Also more than once, I have heard political and media commentators (with the boundaries between each being quite blurred) express the view that Trump's "anti-Muslim views" do not represent "American values". Oh no?When did the US suddenly become a nation that adored Muslims, and so warmly welcomed them to America? When did the US become so pro-Muslim, that anti-Muslim became un-American? The direct answer is: it never happened. This is a liberal myth, spun for geostrategic purposes, using soft power to exploit potential audiences in the Arab and Muslim nations more generally. It is also a whitewash, intended to cover up the fact that Islamophobia continually reaches popular new heights in North America, to the extreme that even in the recent Canadian federal election the party leading in the polls immediately collapsed after its leader offered a mild defense of the hijab.

Mythical America is not coming out to vote in 2016, simply because it does not exist.
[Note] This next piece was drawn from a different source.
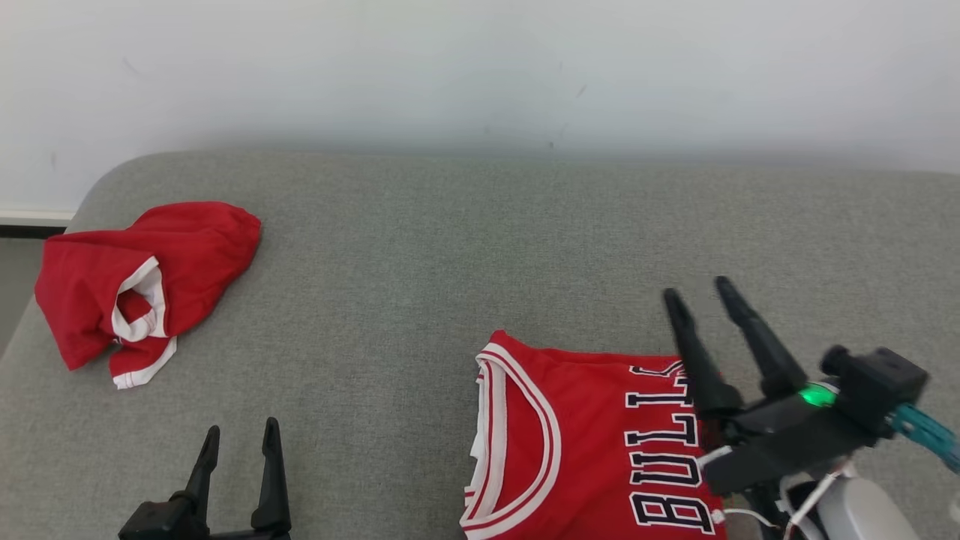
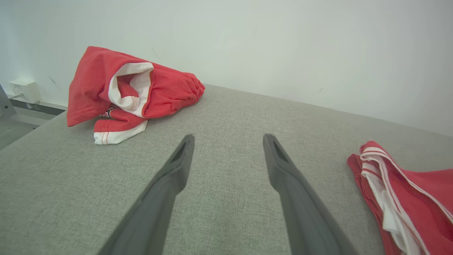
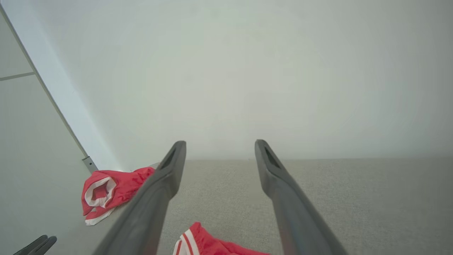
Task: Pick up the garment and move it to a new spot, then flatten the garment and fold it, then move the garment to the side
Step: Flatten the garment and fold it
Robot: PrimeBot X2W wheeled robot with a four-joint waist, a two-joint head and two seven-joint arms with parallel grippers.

It is now a standard feature of those comfortable with the status quo, who have benefited from the neoliberal world order, to regularly confuse what they think ought to be reality, with what is actually reality.

10. The Working Class

One of the most significant changes of this US election period has been a notable transformation in the dominant political vocabulary. In a country where for so long it seemed everyone was characterized as "middle class," where the working class had somehow disappeared, suddenly "working class" has reappeared in the media discourse, even on Fox News. When it comes to white, working-class voters, Hillary Clinton is not only already failing in winning them away from Donald Trump, in some quarters she is being openly rebuked. Going back to #1 in this list, when it comes to the devastating social and economic impacts of free trade, there is now more open acknowledgment that this has bred the "angry white voter" who is more likely to support Trump. If anything, there is already evidence of Trump winning working class voters away from the Democrats, who feel discarded by the neoliberal Democrats, and even some of Bernie Sanders' supporters have for months indicated a preference for Trump over Clinton. One poll showed 20% of Democrats moving to vote for Trump. Thanks to rare reporting that approaches near-ethnographic density, we have a picture of Trump strongholds that are off limits to the Democrats.

11. Rationality

One of the most common "mistakes" made by analysts, schooled for generations in positivist and empiricist thinking, and indoctrinated by the ideology of "rational choice," is to assume that voters vote based on "facts," informed by extensive analyses of policies, statistics, and historical data, and using a cost-benefit analysis. That is not to say that the Democrats—least of all Hillary Clinton—somehow own "rationality," and that voting for Hillary Clinton represents a "sane" and "rational" choice (or that it is even minimally "civilized"). That is also not to say that voters never rationalize and make instrumental calculations, based on the kinds of goals which they were taught to accept. What is instead being argued here is not only that emotion does play a large role, but also that some attractions and repulsions cannot be articulated in words (because words cannot contain or convey what our many senses experience) and are therefore beyond opinion polling. In other words, there are "primordial" realities that we need to understand, and which escape the grasp of the usual, "scientistic" explanation that is so prevalent.

12. The Unknown

In all fairness to the dominant commentariat, there has also been pervasive acknowledgment of just how much the experts and analysts have gotten wrong about this election so far, how unpredictable it has been, how much has been surprising and even unprecedented. Nothing suggests that the unknown has come to an end. While readers will find fault with much, if not every single point in this essay, they will still be left with the fact that much of the information and analysis has been produced by those whose methods, assumptions, and theories have been proven either flatly wrong, or are hobbled by important shortcomings.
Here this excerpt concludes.